La Cour de justice de l’Union européenne a rendu le 10 juillet 2014 un arrêt relatif aux critères d’exclusion des procédures de passation de marchés publics. Le litige concernait l’éviction d’un candidat ayant omis de régler deux cent soixante-dix-huit euros de cotisations sociales lors d’un appel d’offres de travaux. Un pouvoir adjudicateur a lancé en juin 2011 une consultation pour la réfection d’immeubles dont la valeur était inférieure au seuil de la directive européenne. Après avoir attribué le marché, l’entité publique a constaté l’existence d’une infraction aux règles de sécurité sociale et a annulé l’adjudication initiale. Le candidat évincé a contesté cette décision devant le Tribunal administratif régional pour la Lombardie, lequel a saisi la juridiction européenne d’une question préjudicielle. Le problème de droit porte sur la compatibilité d’une législation nationale imposant l’exclusion automatique pour une dette sociale supérieure à cent euros avec le principe de proportionnalité. La Cour juge que les articles 49 et 56 du Traité sur le fonctionnement de l’Union européenne ne s’opposent pas à une telle réglementation de rigueur.

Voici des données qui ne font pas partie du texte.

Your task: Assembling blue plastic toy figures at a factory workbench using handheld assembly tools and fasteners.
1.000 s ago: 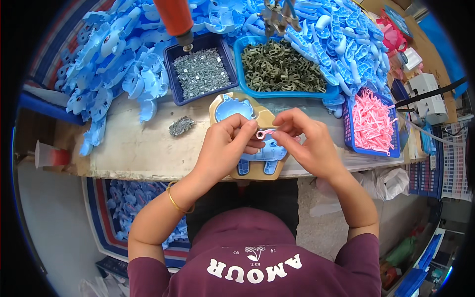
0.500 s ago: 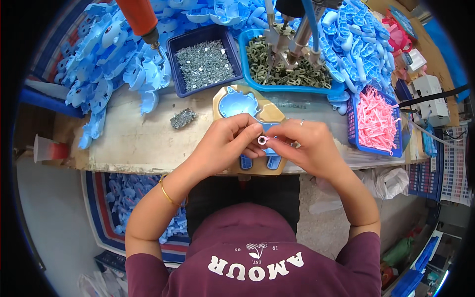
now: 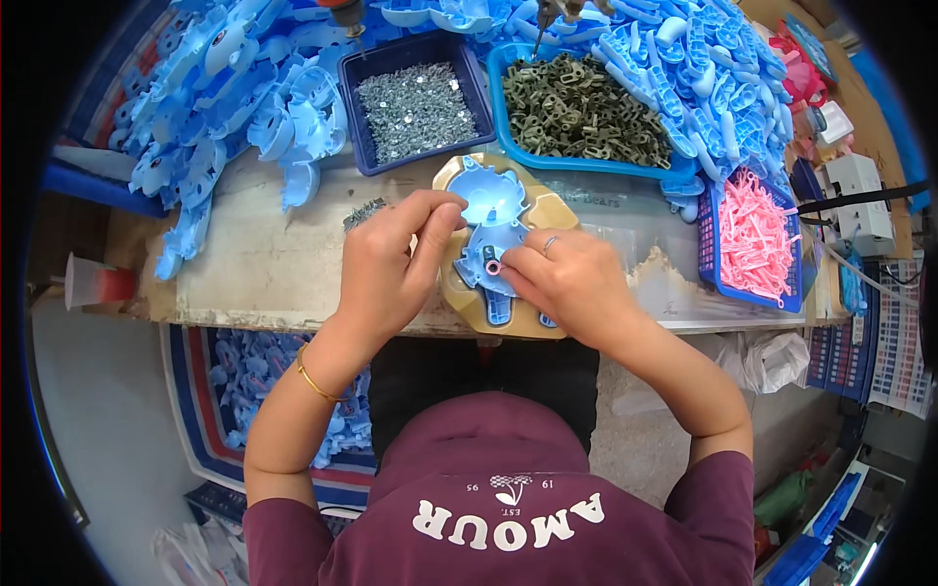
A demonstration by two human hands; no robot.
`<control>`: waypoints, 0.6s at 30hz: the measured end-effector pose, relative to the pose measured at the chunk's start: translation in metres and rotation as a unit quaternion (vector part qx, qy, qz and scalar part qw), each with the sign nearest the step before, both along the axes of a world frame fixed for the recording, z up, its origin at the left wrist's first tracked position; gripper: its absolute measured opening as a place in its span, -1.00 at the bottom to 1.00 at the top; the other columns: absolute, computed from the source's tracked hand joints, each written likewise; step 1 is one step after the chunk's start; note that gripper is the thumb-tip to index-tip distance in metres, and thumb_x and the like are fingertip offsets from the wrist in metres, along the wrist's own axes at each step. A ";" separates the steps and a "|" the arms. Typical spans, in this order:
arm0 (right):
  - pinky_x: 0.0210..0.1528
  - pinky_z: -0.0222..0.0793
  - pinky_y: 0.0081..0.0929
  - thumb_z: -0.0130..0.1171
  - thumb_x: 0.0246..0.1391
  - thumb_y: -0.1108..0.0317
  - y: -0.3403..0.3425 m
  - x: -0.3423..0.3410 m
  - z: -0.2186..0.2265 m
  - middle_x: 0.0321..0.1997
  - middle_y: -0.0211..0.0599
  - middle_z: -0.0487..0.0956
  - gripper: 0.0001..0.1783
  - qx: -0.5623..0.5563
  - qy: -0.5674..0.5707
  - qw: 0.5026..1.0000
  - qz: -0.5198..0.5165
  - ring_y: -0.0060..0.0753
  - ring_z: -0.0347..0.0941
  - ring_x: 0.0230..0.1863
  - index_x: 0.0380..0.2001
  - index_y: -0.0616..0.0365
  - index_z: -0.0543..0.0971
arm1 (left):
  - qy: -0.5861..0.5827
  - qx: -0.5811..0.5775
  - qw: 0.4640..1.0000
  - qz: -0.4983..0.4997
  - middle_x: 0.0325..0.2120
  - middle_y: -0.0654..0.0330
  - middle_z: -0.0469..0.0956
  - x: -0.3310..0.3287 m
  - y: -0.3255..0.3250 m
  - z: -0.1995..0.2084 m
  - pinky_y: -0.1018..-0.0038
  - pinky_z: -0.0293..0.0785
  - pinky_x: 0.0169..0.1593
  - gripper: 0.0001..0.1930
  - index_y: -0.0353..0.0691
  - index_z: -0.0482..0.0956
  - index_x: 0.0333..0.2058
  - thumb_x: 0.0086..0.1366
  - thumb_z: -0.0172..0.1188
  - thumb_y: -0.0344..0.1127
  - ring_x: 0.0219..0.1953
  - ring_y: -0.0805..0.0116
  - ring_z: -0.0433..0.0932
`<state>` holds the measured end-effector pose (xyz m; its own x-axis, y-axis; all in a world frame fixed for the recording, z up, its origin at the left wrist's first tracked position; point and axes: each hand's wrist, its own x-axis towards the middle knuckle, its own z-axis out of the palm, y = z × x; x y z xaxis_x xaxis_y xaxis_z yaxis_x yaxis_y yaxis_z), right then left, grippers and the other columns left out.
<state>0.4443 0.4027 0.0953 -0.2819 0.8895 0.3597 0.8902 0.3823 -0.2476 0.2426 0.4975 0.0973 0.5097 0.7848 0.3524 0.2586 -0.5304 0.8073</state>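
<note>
A blue plastic bear-shaped shell half (image 3: 493, 199) lies hollow side up in a tan fixture (image 3: 453, 295) at the table's front. Over its body, my right hand (image 3: 576, 278) is closed, thumb and finger pinching a small pink ring-ended part (image 3: 493, 268) against the shell. A small dark clip (image 3: 489, 253) sits beside the ring inside the body. My left hand (image 3: 391, 256) is raised just left of the fixture, thumb and forefinger pressed together; what they hold, if anything, is too small to make out. A little heap of screws (image 3: 363, 213) lies partly hidden behind it.
Behind the fixture stand a navy tray of screws (image 3: 344, 93) and a turquoise tray of dark clips (image 3: 586, 168). Pink ring-ended parts fill a blue basket (image 3: 710, 256) at right. Blue shells (image 3: 210, 107) pile up at left. A red-orange power screwdriver (image 3: 346, 14) hangs above.
My hands have moved apart. The right has lowered the pink part into the shell's body, while the left has drawn leftward and up. The dark clip now shows in the shell.
</note>
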 end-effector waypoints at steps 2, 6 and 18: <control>-0.31 0.47 -0.29 0.35 0.07 0.27 0.000 0.000 -0.003 -0.47 -0.36 0.53 -0.87 0.002 0.000 1.000 -0.002 -0.24 0.56 -0.39 -0.39 0.05 0.63 | 0.016 0.017 1.000 -0.004 -0.41 0.16 0.71 -0.004 0.000 -0.001 0.46 0.48 -0.37 -0.82 -0.28 0.66 -0.19 0.46 0.12 -0.33 -0.42 0.36 0.63; -0.36 0.47 -0.28 0.35 0.07 0.29 0.004 0.002 -0.002 -0.45 -0.35 0.54 -0.87 -0.012 -0.007 1.000 0.001 -0.22 0.56 -0.39 -0.38 0.06 0.63 | 0.046 0.076 0.996 -0.013 -0.46 0.16 0.66 -0.005 -0.004 -0.001 0.36 0.51 -0.33 -0.91 -0.21 0.68 -0.25 0.34 0.24 -0.37 -0.37 0.20 0.63; -0.34 0.49 -0.23 0.27 0.04 0.35 0.013 0.010 0.008 -0.40 -0.31 0.54 -0.89 -0.059 -0.057 0.995 0.060 -0.20 0.57 -0.31 -0.47 0.11 0.56 | 0.043 0.186 0.980 -0.060 -0.40 0.21 0.66 -0.011 -0.003 -0.011 0.31 0.56 -0.23 -0.88 -0.19 0.67 -0.25 0.22 0.33 -0.41 -0.25 0.19 0.63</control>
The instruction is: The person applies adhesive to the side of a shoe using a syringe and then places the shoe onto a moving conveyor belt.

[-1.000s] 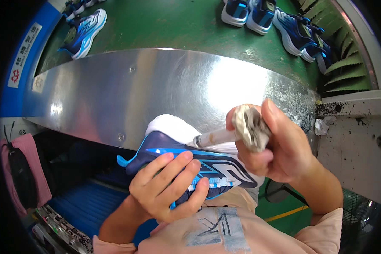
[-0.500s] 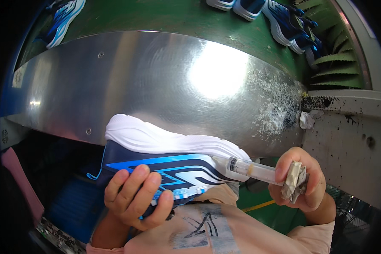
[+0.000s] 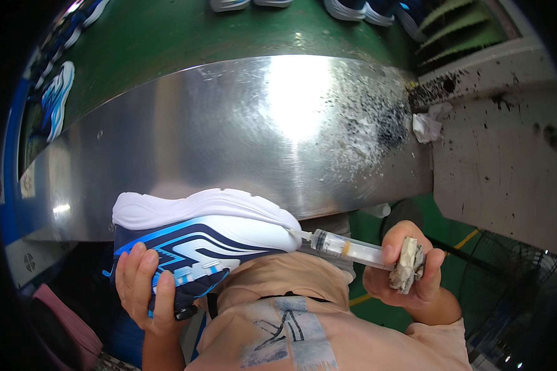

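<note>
My left hand (image 3: 151,287) is closed round the upper of a sneaker (image 3: 216,238), which lies on its side in the air with its white sole turned away from me. The sneaker is navy, blue and white, its toe pointing right. In my right hand (image 3: 405,266) is a clear plastic syringe (image 3: 346,246), its needle tip at the seam between sole and upper near the toe. Yellowish fluid or a plunger end shows inside the barrel. A crumpled, tape-like wad (image 3: 407,266) covers the syringe's rear end, between my fingers.
Beyond the sneaker stretches a steel ledge (image 3: 185,142), flecked with white and dark residue at its right. A green conveyor surface (image 3: 167,46) behind it carries several similar shoes (image 3: 57,102). Crumpled white paper (image 3: 427,125) sits by the stained grey metal panel (image 3: 495,148) at right.
The sneaker and my left hand have shifted left, and the syringe with my right hand has also moved left. The needle tip has gone from the shoe's side to its toe end.
</note>
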Demonstrator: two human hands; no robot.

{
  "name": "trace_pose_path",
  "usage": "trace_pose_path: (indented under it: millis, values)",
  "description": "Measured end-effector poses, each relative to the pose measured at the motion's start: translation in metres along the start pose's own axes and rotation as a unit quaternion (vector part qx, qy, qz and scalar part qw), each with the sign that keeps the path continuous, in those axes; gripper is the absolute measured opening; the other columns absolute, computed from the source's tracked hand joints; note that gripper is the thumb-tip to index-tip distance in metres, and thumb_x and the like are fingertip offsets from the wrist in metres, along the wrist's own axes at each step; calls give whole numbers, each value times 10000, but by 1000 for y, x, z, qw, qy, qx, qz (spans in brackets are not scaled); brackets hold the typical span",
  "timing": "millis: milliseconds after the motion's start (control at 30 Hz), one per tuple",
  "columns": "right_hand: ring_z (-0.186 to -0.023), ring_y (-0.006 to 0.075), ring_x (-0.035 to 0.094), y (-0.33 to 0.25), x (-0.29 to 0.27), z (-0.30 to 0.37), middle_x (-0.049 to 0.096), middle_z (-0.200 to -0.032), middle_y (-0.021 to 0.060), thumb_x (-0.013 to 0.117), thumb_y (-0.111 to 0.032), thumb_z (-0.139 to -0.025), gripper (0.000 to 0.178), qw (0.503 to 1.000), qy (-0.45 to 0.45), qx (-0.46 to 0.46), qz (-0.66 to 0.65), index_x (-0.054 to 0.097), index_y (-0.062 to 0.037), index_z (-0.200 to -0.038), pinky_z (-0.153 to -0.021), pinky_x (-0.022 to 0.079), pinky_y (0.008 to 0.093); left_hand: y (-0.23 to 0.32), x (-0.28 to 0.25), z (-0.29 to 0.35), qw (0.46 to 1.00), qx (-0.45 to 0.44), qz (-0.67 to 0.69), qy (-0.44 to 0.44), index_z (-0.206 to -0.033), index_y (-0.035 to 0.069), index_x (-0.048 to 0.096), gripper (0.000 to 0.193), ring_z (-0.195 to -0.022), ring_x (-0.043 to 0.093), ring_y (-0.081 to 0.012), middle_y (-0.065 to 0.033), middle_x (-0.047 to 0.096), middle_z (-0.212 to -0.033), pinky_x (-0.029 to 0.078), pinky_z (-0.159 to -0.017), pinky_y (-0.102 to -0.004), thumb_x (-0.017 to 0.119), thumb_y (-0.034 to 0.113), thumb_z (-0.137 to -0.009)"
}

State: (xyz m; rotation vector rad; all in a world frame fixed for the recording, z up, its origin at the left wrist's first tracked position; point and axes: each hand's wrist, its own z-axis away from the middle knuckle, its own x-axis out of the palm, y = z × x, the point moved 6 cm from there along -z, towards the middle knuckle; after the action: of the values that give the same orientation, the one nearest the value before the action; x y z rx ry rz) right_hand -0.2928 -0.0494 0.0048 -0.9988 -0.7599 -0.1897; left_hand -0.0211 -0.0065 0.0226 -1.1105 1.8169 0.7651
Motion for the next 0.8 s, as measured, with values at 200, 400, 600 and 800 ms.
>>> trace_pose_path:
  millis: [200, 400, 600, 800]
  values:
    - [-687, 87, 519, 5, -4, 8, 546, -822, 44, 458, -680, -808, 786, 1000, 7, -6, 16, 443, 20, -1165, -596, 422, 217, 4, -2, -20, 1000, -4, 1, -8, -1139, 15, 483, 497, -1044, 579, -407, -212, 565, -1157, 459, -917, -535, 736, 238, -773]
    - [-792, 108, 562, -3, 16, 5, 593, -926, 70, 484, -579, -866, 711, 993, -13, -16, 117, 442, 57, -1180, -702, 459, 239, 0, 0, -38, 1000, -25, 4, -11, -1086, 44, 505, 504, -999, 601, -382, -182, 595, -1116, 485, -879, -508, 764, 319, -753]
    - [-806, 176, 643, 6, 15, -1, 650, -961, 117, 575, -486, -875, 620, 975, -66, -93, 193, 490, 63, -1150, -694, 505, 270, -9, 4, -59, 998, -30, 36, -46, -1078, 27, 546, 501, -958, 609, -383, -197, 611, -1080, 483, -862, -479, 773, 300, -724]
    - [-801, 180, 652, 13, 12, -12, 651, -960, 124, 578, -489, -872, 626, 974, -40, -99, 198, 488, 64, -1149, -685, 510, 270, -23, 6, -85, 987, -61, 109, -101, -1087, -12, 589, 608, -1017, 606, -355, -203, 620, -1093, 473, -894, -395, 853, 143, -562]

**I. La reconnaissance d’une restriction proportionnée aux libertés de circulation**
L’exclusion d’un soumissionnaire pour non-paiement de cotisations sociales constitue une mesure nationale susceptible de gêner l’exercice des libertés d’établissement et de prestation de services. La Cour précise que « l’application d’une disposition, qui exclut de la participation aux procédures de passation de marchés publics de travaux les personnes coupables d’infractions graves » limite la concurrence. Cette restriction est toutefois admise car elle poursuit un objectif légitime lié à la fiabilité, à la diligence et au sérieux de l’opérateur économique. La juridiction souligne qu’un impayé de cotisations tend à indiquer l’absence de comportement correct du candidat vis-à-vis de ses propres salariés et de la collectivité.
L’encadrement de cette exclusion par des seuils chiffrés répond aux exigences de prévisibilité et de non-discrimination attendues dans le cadre du marché intérieur européen. « La définition d’un seuil précis d’exclusion […] garantit non seulement l’égalité de traitement des soumissionnaires mais aussi la sécurité juridique » nécessaire au bon fonctionnement des échanges. Le respect de ces principes constitue une condition essentielle de la proportionnalité d’une mesure restrictive imposée par un État membre à ses partenaires. Le juge européen valide ainsi l’utilisation de critères objectifs connus à l’avance pour écarter les opérateurs dont la situation sociale est irrégulière ou litigieuse.
**II. La préservation de l’autonomie nationale dans la définition de l’infraction grave**
La Cour rappelle que les États membres disposent d’une marge d’appréciation pour fixer les conditions d’application des causes d’exclusion prévues par le droit de l’Union. Le législateur national peut choisir d’intégrer ces motifs avec un degré de rigueur variable selon les considérations juridiques, économiques ou sociales prévalant sur son territoire. En prévoyant un montant minimal de cent euros, la réglementation italienne constitue paradoxalement un assouplissement par rapport à la faculté d’exclure tout opérateur n’étant pas en règle. « L’article 45, paragraphe 2, de la directive 2004/18 n’envisage pas une uniformité d’application des causes d’exclusion » au niveau de l’ensemble des nations européennes.
La solution est d’autant plus évidente pour les marchés dont la valeur totale est située en dessous des seuils fixés par la coordination communautaire des procédures. Ces marchés ne sont pas soumis aux règles rigoureuses de la directive mais doivent simplement respecter les principes fondamentaux du traité dont la proportionnalité. Le fait que le seuil d’exclusion fiscale soit nettement plus élevé que le seuil social n’affecte pas la cohérence globale de la mesure critiquée. Les juges concluent que les articles 49 et 56 du traité « ne s’opposent pas à une réglementation nationale » obligeant à exclure un soumissionnaire pour une telle infraction. L’absence de marge discrétionnaire laissée au pouvoir adjudicateur pour apprécier la fiabilité du candidat demeure donc conforme aux exigences du droit positif.